By Thomas F. Schwartz

Solomon R. Guggenheim Museum
Solomon R. Guggenheim Museum

One of the great architectural icons of the twentieth century is Frank Lloyd Wright’s design for the Solomon R. Guggenheim Museum.  Unlike most art museums with a series of square rooms displaying paintings, sculpture and other media, the Guggenheim is a spiral walkway with the art displayed on the walls along the exterior of the walkway.  The interior portion simply has a short wall that allows visitors to see an open courtyard allowing for ample natural light from the glass skylight to illumine the building.  Herbert Hoover was not known for his interest or knowledge of modern art. It seems odd that Harry F. Guggenheim would send Hoover a telegram requesting him to sit on the platform at the museum’s opening day ceremonies at noon on October 21, 1959.

The Guggenheims made their fortune in mining, the same profession that created Hoover’s wealth.  But Hoover’s relationship with Harry F. Guggenheim did not begin with mining.  Rather, it was Harry’s Guggenheim’s interest in aviation that created the beginnings of a professional relationship with Hoover as Secretary of Commerce and continued to develop when Hoover appointed Guggenheim as Ambassador to Cuba during Hoover’s presidency.  In the years following Hoover’s presidency, they continued to correspond and their relationship reached the point of familiarity where Guggenheim referred to Hoover as “chief,” something reserved for only the closest of Hoover’s friends and associates, and Hoover was on a first name basis with Guggenheim.

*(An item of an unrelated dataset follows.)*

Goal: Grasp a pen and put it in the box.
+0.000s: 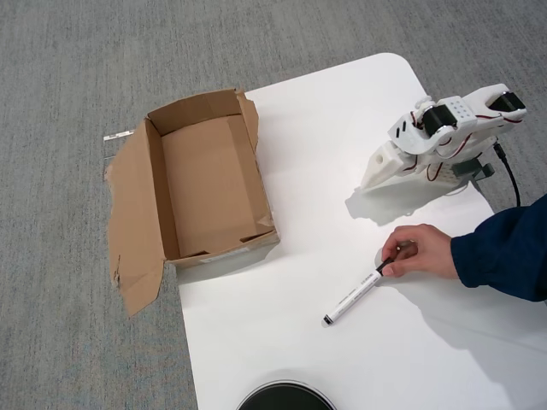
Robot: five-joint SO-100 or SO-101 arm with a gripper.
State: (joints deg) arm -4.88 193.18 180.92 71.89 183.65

Solomon Guggenheim began collecting art in the mid-1890s.  His interests switched from traditional American landscapes and Old Masters in the late 1920s to modern paintings and sculpture.  In 1937, he set up The Solomon R. Guggenheim Foundation “for the promotion and encouragement of art and education in art and the enlightenment of the public, especially in the field of art.”  A temporary gallery was rented to display the collection, but a permanent building was the solution.  In 1943, Solomon hired Frank Lloyd Wright to design a modern museum to showcase an unparalleled collection of modern art.  Frank Lloyd Wright did not live to see the finished design but long enough to oversee most of the construction.  Hoover was unable to attend the opening ceremonies indicating a scheduling conflict.  He added that “I shall hope to make a visit to this magnificent addition to the cultural wealth of New York City at some later date.”  When Harry Guggenheim hired a writer, Milton Lomask, in 1962 to write a history of the Guggenheim Foundation, again he wrote to Hoover asking if he would be interested in writing an introduction.  At age eighty-eight, with but two years left to live, Hoover graciously declined, indicating his current writing obligations prevented him from taking on additional commitments.